Spatial resolution refers to the smallest resolvable distance between two points in reconstructed voxel space (typically measured using modulation transfer function or line-pair test charts), while detail resolution indicates the finest observable feature in raw projection data—often limited by focal spot size, detector pixel pitch, and geometric magnification. The nanoVoxel-1000 achieves 2 µm spatial resolution and 300 nm detail resolution under optimal magnification and exposure conditions.
Can the system perform in-situ mechanical testing during scanning?
Yes—the nanoVoxel-1000 features standardized 80-mm-diameter top and bottom access ports compatible with third-party miniaturized load frames (e.g., Deben tensile stages), enabling dynamic 4D CT experiments up to 5 kN axial load with synchronized motion control and projection triggering.

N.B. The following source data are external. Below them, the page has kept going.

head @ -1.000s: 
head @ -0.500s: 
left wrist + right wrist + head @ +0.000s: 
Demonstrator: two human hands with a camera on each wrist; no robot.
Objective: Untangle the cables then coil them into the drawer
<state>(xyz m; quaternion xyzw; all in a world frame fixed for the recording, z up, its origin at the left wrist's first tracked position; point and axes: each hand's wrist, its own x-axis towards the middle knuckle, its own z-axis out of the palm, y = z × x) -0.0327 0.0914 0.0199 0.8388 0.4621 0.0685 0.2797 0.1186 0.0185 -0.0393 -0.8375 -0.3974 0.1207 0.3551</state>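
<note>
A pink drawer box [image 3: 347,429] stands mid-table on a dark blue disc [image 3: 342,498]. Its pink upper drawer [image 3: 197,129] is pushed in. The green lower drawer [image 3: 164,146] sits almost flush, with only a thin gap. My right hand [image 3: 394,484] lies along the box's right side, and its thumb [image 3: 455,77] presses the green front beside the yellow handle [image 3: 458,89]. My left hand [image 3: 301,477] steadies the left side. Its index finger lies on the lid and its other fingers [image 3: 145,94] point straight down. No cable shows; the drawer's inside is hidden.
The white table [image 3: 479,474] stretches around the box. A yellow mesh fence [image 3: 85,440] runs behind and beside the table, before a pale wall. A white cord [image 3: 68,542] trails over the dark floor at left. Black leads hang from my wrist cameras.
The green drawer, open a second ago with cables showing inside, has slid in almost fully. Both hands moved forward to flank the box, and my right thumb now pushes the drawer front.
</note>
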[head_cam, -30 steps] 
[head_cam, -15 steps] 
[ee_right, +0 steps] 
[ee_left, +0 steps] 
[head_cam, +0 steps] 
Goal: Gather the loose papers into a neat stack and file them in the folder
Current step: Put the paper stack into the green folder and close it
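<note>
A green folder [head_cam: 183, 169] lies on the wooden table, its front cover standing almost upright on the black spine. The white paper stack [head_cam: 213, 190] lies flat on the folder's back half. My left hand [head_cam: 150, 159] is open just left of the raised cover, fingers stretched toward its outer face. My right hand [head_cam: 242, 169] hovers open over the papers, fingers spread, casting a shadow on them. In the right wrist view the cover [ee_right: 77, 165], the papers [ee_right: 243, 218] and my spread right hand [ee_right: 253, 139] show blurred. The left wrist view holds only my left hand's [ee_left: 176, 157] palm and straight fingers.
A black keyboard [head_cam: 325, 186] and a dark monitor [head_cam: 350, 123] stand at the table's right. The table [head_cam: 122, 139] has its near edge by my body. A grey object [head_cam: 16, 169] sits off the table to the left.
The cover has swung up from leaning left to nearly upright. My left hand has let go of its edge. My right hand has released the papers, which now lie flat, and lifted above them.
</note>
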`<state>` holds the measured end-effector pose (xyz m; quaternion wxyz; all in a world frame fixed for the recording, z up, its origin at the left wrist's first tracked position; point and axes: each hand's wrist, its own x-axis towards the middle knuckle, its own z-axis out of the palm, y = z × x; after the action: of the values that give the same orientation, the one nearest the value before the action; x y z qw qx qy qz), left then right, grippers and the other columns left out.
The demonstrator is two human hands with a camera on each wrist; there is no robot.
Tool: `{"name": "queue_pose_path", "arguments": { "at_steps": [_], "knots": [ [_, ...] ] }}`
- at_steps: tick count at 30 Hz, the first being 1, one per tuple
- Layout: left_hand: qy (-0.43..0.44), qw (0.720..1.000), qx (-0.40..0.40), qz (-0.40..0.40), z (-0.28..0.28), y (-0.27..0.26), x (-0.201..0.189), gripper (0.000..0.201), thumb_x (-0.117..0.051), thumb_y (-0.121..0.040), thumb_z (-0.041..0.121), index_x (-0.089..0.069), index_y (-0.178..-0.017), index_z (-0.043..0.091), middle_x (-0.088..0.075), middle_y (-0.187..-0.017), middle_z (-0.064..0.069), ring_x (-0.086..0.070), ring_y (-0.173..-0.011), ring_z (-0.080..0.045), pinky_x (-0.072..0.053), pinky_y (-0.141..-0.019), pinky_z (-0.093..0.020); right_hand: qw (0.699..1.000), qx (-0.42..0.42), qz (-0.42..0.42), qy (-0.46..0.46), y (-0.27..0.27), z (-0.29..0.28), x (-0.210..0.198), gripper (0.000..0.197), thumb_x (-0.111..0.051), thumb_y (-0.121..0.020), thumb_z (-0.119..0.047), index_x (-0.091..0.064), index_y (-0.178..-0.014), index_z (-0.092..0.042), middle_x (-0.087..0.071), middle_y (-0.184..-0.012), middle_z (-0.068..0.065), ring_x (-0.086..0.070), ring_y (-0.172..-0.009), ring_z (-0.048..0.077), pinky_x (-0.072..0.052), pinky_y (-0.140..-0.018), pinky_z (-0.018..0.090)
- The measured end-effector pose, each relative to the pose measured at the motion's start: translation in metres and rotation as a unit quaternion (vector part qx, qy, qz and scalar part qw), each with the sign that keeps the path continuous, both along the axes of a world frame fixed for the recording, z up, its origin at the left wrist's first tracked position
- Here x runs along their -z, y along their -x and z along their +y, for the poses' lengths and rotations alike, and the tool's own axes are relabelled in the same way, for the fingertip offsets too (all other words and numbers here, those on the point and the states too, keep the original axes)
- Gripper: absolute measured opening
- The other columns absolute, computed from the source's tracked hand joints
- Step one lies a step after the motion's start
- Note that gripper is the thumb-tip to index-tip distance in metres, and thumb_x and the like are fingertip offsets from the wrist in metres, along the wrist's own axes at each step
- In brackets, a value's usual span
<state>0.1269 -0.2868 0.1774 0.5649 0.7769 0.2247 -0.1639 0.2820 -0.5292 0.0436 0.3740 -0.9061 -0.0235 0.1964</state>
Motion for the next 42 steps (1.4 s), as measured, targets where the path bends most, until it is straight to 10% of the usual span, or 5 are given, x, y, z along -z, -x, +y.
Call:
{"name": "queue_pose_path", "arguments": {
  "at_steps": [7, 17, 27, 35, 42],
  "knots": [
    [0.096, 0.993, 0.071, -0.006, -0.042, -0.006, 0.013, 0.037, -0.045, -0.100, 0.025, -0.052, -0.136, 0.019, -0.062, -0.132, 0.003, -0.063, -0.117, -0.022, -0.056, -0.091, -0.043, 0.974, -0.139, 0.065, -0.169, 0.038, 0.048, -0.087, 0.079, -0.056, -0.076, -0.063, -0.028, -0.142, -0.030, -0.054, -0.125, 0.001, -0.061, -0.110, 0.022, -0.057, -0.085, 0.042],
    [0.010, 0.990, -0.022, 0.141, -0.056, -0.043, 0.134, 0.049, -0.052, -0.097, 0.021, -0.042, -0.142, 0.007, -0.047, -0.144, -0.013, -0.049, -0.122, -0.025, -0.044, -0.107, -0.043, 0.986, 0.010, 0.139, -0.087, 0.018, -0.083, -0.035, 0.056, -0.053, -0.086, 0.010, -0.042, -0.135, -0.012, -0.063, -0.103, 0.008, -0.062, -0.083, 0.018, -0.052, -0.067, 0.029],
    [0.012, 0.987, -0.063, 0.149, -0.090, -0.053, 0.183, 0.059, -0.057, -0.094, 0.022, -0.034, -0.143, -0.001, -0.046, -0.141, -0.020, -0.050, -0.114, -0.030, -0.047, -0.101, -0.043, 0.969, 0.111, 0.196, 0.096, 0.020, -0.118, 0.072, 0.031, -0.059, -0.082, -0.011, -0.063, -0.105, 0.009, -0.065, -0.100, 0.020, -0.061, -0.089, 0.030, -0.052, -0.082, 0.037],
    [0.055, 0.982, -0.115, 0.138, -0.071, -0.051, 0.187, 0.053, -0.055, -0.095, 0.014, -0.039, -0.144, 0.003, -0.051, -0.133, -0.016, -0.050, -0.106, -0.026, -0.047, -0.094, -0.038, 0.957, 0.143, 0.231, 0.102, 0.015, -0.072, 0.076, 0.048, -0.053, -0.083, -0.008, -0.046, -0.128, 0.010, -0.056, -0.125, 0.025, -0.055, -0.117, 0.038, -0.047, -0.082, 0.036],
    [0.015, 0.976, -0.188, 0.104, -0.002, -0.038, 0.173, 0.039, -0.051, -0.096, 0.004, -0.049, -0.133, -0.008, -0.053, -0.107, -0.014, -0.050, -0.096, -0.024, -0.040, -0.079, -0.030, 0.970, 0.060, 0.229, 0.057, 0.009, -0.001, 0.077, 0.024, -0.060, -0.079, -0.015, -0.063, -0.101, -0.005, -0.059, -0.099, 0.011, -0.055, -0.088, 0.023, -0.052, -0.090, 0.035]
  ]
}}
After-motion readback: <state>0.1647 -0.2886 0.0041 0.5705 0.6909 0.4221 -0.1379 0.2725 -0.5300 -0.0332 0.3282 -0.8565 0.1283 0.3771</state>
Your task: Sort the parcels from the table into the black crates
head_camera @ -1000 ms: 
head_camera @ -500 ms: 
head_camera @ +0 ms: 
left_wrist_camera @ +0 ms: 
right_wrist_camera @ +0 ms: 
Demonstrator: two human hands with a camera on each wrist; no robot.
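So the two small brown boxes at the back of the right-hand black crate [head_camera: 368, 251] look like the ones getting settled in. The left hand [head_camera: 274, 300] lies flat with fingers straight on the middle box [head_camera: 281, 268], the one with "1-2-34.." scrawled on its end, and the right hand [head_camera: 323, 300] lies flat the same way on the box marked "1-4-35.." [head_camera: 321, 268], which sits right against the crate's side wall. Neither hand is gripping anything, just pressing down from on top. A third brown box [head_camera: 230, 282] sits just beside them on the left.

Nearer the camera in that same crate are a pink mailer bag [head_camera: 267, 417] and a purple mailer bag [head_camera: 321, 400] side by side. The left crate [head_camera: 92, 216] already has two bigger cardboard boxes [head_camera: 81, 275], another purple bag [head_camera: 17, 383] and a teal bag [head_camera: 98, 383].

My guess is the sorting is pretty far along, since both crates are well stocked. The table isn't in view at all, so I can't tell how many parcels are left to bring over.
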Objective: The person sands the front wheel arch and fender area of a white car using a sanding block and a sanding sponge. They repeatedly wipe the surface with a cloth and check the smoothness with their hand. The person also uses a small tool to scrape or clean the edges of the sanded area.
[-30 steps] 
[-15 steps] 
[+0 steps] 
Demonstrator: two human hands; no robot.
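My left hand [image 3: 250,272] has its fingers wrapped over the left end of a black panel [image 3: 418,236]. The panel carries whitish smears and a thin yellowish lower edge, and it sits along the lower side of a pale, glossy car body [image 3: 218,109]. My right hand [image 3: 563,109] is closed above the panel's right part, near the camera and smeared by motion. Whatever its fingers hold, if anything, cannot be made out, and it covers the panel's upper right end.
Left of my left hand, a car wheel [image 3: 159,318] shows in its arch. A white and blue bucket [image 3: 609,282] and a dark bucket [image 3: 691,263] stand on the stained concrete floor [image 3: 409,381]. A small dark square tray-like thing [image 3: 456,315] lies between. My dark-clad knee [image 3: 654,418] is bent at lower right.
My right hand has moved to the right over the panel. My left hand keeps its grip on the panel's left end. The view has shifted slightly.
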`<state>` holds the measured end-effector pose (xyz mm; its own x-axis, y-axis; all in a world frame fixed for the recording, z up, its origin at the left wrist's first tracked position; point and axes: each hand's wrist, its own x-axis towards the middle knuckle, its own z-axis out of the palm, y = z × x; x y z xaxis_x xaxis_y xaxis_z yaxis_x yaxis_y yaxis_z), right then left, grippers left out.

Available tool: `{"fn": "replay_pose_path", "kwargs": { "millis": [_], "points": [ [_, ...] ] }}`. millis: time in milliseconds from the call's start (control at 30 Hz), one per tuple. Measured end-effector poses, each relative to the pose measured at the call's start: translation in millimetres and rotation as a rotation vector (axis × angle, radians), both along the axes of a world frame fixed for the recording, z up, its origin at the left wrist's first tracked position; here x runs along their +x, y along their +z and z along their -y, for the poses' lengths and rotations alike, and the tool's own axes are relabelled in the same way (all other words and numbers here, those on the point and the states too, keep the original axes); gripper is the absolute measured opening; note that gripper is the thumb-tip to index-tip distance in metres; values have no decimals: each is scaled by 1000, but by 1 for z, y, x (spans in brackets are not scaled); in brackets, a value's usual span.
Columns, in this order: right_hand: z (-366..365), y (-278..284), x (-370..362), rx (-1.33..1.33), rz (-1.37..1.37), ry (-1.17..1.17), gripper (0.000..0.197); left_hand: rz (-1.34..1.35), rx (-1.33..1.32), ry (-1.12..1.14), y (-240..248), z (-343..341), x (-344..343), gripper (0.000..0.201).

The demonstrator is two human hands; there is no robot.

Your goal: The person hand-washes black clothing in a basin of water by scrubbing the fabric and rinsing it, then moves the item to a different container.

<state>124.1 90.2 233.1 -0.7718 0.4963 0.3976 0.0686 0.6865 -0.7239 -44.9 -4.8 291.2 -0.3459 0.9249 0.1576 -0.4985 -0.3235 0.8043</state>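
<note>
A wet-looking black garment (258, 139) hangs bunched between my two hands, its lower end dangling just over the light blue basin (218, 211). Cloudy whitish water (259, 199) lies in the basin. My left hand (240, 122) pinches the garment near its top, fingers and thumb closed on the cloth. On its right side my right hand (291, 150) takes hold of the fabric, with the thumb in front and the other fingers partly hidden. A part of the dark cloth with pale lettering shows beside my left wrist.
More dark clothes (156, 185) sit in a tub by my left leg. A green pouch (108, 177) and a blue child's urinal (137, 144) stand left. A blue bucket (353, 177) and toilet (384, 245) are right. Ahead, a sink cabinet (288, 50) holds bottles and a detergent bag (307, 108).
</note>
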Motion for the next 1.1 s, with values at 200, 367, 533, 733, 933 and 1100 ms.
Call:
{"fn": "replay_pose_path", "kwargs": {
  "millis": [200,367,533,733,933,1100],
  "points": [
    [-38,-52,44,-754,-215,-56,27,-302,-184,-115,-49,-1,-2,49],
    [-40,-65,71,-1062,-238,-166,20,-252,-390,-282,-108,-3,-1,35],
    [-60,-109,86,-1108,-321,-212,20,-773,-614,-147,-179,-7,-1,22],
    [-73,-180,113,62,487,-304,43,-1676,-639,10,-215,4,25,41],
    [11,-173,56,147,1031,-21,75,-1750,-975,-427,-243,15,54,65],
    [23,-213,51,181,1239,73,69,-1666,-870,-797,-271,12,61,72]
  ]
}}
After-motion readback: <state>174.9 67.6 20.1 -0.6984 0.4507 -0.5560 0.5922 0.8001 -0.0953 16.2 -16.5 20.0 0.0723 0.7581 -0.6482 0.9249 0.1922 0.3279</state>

Is the system qualified for ISO 17025-accredited laboratories?
The nanoVoxel-1000 includes factory calibration certificates traceable to NIST standards for geometric magnification, spatial linearity, and X-ray beam stability. Optional annual performance verification packages—performed by Sanying-certified engineers—provide documented evidence meeting ISO/IEC 17025 clause 6.4.10 requirements for equipment monitoring.
Does the software support automated batch processing of multiple samples?
Yes—via Python API integration (PyVoxel), users can script fully unattended workflows covering stage positioning, scan parameter loading, reconstruction queue submission, and post-processing pipeline execution—including conditional logic based on real-time image quality metrics.